Work task. Filter the entries below down to the lines that hold "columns".

-*-

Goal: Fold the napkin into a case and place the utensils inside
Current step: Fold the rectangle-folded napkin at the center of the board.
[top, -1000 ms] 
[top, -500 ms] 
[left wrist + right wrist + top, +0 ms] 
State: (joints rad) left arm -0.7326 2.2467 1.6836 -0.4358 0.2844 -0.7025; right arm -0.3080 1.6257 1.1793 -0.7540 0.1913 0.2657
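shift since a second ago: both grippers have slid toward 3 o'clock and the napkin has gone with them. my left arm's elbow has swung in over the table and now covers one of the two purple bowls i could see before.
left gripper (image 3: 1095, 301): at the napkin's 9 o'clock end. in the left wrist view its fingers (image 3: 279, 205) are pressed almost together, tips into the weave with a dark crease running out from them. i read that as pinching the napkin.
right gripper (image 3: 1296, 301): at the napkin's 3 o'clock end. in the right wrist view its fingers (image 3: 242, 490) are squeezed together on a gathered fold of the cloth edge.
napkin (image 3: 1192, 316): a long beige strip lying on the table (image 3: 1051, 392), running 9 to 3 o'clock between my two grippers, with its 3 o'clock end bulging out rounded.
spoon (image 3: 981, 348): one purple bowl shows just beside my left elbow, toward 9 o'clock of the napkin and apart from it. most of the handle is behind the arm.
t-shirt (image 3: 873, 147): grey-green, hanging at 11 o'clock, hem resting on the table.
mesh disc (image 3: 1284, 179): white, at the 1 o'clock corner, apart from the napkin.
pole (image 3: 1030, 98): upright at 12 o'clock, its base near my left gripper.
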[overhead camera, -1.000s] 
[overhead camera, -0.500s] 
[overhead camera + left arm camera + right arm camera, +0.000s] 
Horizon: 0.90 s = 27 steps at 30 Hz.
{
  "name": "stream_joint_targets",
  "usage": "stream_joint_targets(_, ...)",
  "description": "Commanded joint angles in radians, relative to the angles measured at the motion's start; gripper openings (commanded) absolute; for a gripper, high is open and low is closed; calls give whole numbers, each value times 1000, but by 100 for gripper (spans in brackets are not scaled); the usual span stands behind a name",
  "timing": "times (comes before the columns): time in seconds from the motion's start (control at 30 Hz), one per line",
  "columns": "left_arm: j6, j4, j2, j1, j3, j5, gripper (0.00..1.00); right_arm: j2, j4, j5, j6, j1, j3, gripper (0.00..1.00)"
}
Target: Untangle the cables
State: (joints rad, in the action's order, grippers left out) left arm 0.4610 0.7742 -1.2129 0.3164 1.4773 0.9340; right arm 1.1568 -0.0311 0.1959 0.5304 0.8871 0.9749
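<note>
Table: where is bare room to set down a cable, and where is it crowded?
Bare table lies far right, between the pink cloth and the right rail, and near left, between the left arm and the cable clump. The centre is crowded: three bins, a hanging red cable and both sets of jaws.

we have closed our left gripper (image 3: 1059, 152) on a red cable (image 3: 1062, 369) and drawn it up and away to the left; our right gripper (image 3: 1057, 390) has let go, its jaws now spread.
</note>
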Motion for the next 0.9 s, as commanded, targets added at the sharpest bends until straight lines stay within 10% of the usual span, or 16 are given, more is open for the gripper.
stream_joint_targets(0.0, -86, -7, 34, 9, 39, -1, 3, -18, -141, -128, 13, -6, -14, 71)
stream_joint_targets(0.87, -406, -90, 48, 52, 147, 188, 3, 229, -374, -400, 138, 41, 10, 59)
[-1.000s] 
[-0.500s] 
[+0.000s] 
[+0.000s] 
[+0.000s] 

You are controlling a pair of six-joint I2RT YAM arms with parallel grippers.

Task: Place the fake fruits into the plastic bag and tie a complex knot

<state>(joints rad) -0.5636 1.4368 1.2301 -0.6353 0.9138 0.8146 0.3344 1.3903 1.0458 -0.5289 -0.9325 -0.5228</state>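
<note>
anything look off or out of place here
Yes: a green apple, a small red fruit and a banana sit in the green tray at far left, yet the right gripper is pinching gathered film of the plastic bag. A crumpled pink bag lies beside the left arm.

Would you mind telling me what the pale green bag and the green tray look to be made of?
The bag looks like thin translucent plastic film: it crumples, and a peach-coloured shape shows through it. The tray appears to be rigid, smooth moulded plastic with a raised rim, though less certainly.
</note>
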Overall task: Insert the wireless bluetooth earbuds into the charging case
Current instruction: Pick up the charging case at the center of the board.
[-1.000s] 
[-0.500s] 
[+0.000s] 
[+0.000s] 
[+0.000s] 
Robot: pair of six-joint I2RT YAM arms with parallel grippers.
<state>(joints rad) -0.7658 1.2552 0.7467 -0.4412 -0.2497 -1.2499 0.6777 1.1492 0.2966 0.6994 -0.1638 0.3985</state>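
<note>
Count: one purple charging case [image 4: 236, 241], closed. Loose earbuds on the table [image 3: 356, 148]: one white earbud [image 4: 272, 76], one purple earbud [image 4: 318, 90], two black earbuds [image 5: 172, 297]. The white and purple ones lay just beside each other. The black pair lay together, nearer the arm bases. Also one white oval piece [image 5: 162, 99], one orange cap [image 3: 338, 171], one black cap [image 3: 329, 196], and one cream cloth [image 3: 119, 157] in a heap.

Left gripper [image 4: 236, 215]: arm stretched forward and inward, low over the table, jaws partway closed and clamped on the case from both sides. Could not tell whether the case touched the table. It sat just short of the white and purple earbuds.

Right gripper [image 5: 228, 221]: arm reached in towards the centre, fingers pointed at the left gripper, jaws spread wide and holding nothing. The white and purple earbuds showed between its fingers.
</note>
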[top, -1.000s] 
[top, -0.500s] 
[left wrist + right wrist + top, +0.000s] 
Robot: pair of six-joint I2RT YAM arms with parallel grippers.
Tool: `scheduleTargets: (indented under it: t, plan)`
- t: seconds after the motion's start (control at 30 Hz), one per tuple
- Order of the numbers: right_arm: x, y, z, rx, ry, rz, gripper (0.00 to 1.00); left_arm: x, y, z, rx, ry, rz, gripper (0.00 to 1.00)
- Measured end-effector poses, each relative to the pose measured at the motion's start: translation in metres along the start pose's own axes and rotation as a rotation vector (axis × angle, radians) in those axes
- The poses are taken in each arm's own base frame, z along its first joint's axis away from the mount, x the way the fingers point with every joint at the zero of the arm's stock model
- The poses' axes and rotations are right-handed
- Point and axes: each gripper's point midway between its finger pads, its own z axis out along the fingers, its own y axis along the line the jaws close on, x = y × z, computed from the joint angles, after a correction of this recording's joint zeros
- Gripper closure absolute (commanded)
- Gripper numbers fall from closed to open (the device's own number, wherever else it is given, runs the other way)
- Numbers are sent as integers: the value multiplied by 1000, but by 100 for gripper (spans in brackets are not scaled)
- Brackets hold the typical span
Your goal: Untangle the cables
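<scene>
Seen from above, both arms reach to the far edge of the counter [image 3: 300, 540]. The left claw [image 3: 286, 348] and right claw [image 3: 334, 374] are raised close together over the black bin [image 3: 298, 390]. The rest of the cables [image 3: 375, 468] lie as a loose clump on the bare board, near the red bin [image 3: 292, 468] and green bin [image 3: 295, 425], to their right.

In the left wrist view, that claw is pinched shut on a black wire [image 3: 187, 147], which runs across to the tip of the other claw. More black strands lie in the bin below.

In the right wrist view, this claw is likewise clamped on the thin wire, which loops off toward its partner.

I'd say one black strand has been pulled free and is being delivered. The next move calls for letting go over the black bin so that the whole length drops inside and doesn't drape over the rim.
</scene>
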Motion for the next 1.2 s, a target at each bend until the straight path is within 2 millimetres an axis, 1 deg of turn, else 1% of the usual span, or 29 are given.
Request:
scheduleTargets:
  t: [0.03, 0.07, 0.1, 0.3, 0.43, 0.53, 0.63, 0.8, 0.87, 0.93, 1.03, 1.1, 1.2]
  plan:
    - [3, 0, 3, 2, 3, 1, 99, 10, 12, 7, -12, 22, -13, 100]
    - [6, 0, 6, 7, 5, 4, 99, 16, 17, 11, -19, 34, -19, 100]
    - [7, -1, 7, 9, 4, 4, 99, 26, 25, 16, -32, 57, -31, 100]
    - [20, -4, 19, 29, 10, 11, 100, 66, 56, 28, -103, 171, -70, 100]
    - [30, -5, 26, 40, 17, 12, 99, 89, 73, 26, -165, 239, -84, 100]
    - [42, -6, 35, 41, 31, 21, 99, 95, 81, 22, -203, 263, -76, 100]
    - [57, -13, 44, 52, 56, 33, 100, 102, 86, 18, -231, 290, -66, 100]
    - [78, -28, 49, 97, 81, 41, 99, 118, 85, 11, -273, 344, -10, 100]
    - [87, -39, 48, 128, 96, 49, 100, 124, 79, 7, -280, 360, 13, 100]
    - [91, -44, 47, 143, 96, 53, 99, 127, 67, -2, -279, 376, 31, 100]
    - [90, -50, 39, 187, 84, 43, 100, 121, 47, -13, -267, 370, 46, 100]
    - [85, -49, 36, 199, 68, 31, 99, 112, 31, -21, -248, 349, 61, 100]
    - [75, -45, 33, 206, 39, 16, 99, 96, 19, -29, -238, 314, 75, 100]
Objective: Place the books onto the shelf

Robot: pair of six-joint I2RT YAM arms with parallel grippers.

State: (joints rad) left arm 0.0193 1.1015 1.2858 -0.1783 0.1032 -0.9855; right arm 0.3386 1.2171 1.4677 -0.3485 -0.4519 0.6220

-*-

Answer area.
  "timing": "times (comes before the columns): time in seconds from the motion's start (control at 30 Hz), one per line",
  "columns": "left_arm: j6, j4, j2, j1, j3, j5, gripper (0.00..1.00); right_arm: j2, j4, j5, j6, j1, j3, gripper (0.00..1.00)"

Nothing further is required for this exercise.